Les végétaux ne contiennent pas de cholestérol (6).

 

Conseils pratiques

Trois conseils simples pour couvrir ses apports nutritionnels conseillés.

idée
A venir
A venir
idée
A venir
A venir
idée
A venir
A venir
 

Fact-checking

Fact-checking d’informations médiatisées sur les limites ou les bienfaits de l’alimentation végétale.

Les véganes ont 20 % de risques de plus que les carnistes de faire un accident vasculaire cérébral (AVC)

Pourquoi c’est plus compliqué

L’étude en question (10) repose sur la cohorte EPIC-Oxford, un ensemble de 65 000 hommes et femmes résidant au Royaume-Unis et dont la majorité est végétarienne (11). La membres de cette cohorte sont répartis en trois catégories : les mangeurs de viande (meat eaters), les pesco végétariens (fish eaters) et, dans une même catégorie, les végétariens et véganes (vegetarians).

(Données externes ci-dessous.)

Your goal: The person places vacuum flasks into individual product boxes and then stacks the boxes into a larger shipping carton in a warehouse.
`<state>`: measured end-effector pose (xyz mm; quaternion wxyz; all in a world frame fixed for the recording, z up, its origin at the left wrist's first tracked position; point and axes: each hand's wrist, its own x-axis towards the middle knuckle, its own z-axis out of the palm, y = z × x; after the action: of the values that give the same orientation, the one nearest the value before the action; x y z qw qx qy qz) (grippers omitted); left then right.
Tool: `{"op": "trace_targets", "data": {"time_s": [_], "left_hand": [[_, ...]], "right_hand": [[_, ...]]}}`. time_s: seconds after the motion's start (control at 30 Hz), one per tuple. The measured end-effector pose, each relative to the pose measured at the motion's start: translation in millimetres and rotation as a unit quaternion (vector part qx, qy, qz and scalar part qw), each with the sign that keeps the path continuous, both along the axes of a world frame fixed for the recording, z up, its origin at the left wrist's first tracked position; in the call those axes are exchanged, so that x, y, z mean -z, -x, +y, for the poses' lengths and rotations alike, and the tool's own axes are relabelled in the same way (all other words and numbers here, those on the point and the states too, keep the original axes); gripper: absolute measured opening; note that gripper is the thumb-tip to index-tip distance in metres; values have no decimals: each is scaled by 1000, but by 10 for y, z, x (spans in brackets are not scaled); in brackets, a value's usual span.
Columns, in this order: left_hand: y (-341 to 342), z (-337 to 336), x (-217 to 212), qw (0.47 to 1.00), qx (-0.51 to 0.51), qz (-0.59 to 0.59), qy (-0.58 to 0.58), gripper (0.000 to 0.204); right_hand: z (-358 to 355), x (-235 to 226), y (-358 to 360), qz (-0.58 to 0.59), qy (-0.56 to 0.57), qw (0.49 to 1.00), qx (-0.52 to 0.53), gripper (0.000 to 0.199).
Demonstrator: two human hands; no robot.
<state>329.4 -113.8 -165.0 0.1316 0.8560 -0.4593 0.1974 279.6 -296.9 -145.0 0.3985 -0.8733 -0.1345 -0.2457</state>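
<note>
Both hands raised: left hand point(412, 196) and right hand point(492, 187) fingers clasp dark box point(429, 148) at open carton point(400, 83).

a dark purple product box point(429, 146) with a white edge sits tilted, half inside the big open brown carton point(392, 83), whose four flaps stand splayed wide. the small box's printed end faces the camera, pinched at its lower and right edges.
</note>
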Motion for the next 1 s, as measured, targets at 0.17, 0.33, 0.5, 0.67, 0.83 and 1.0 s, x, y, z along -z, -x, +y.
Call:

Remarquons d’abord que les membres de la catégorie « vegetarians » ont des apports en graisses saturées de 10,2 %, proche des 11,5 % du groupe des mangeurs de viande, sûrement dû à la consommation de produits animaux à base de lait et d’œufs. Les véganes devraient être proches de 0 %. Par ailleurs, les « vegetarians » ne mangent que 22 g de fibres par jour, 19 g par jour pour les mangeurs de viande. Un régime complet à base de plantes devrait facilement en apporter 35 g par jour.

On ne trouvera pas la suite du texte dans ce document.